TASK DETAILS:
Once you find the line with "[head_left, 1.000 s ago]" in the listing below, set down exactly every line from it through the line with "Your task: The", but no pictures.

DATA:
+++

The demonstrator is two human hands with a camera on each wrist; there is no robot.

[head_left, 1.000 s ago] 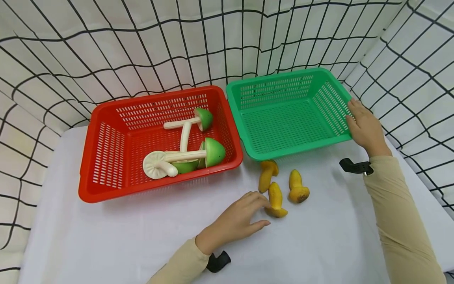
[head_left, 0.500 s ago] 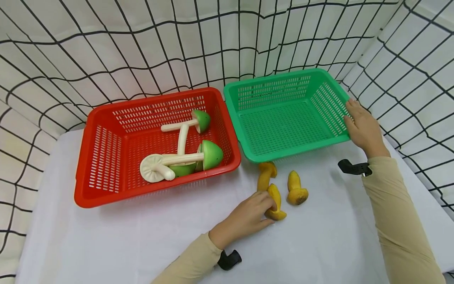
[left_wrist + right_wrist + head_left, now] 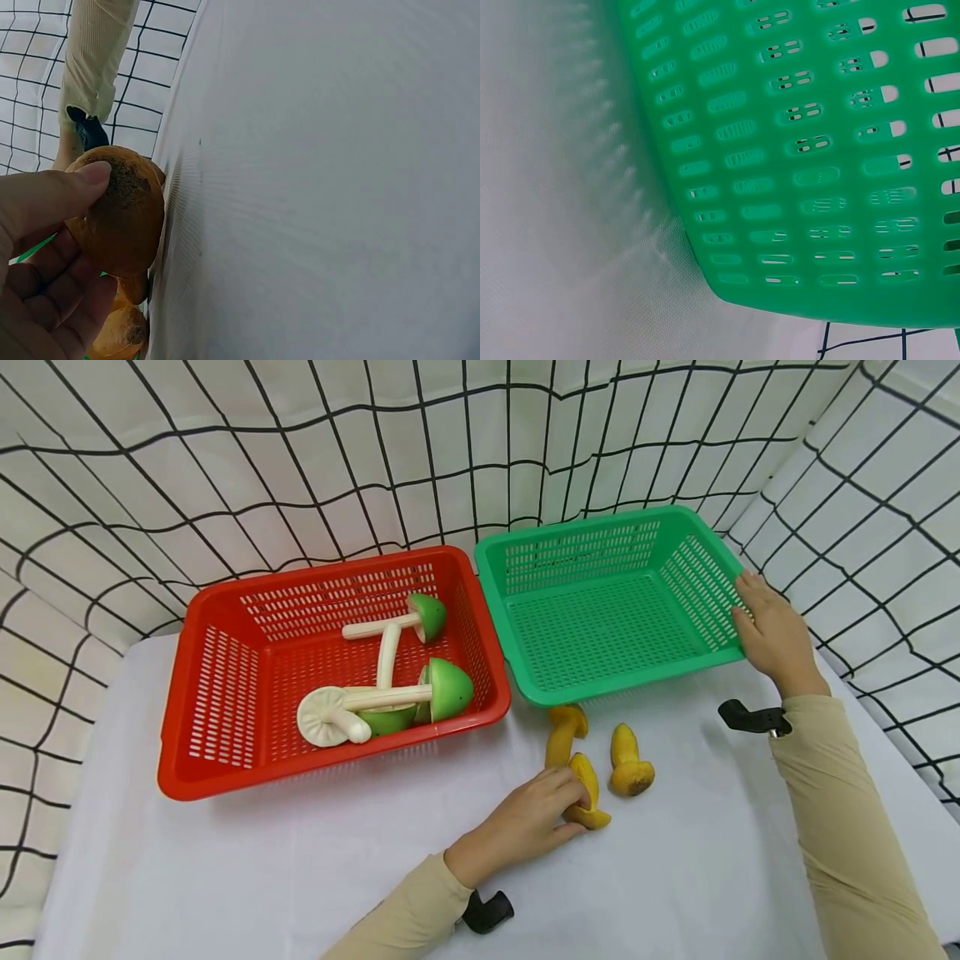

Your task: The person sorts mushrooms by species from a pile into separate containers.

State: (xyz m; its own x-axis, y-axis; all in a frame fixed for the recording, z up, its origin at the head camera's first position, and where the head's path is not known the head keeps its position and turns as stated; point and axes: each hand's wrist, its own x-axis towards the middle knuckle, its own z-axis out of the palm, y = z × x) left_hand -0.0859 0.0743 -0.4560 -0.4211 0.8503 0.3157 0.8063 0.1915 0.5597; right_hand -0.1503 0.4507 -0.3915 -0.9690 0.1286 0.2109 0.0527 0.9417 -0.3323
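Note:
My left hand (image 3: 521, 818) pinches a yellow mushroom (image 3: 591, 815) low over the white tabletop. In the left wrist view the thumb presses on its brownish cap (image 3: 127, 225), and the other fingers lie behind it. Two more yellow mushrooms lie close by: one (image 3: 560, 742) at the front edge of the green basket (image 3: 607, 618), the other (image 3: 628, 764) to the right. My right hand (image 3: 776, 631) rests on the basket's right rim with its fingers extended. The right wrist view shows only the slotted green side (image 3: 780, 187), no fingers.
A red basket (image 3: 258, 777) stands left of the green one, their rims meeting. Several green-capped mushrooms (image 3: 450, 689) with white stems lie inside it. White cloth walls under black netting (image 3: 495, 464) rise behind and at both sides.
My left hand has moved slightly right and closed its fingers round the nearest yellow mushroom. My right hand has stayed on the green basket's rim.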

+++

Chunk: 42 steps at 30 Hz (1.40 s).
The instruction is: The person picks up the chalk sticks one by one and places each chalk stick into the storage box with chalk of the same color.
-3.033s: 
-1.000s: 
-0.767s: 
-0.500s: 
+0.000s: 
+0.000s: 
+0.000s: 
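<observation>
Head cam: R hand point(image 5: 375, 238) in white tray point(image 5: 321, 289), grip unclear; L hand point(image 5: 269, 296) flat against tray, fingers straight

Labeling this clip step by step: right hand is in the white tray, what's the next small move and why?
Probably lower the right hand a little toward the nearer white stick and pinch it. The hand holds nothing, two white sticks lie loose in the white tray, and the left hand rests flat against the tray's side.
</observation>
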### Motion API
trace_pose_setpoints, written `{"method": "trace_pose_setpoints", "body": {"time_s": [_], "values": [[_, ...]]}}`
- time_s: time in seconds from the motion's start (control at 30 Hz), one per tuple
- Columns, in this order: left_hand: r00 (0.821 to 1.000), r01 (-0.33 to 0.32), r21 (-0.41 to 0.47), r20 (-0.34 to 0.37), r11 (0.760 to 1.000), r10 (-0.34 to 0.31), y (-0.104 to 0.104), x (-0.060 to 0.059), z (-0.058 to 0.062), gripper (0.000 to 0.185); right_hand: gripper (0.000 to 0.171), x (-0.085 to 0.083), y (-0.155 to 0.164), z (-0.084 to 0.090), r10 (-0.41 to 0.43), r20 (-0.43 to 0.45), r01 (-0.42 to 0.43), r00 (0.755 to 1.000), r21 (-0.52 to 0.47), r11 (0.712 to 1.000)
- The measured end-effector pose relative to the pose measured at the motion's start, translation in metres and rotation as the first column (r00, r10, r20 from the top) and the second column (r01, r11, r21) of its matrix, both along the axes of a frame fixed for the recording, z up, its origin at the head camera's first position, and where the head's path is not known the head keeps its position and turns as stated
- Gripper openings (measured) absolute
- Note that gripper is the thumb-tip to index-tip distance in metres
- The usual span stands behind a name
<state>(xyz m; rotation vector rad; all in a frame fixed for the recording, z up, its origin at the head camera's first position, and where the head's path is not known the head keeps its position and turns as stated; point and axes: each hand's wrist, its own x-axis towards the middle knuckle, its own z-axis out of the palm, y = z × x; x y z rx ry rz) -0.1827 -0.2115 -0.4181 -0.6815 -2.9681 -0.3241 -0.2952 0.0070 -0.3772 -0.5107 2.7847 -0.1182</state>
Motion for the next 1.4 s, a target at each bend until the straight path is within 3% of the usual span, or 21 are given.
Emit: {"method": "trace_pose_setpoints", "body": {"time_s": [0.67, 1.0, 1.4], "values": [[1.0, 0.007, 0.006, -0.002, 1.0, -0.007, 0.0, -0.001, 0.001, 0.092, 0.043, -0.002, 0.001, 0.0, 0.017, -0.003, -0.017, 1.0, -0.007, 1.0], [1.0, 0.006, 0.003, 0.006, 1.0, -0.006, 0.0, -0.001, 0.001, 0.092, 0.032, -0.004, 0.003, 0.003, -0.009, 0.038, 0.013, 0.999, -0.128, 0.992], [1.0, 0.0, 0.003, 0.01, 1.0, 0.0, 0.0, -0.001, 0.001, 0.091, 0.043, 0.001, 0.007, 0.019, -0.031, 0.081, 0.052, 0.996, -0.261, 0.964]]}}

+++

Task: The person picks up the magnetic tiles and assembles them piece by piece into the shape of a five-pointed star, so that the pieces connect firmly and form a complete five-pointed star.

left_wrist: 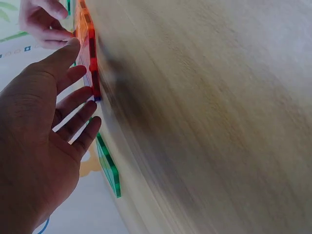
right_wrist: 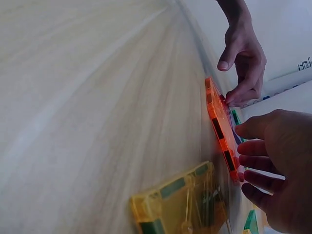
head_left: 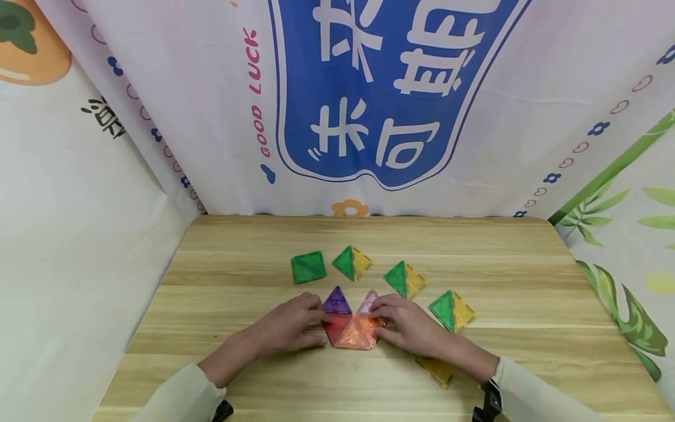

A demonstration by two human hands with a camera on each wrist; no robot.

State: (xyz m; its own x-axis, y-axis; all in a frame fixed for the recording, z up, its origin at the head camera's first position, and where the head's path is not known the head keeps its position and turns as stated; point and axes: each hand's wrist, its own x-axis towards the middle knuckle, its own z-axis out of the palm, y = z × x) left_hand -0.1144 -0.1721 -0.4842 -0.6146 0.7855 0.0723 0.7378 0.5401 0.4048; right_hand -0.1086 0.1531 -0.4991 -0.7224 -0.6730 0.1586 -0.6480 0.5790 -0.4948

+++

ANSWER:
[head_left, 1.000 s ago] 
[head_left, 0.500 s ago] 
[left_wrist + right_wrist + head_left, now] 

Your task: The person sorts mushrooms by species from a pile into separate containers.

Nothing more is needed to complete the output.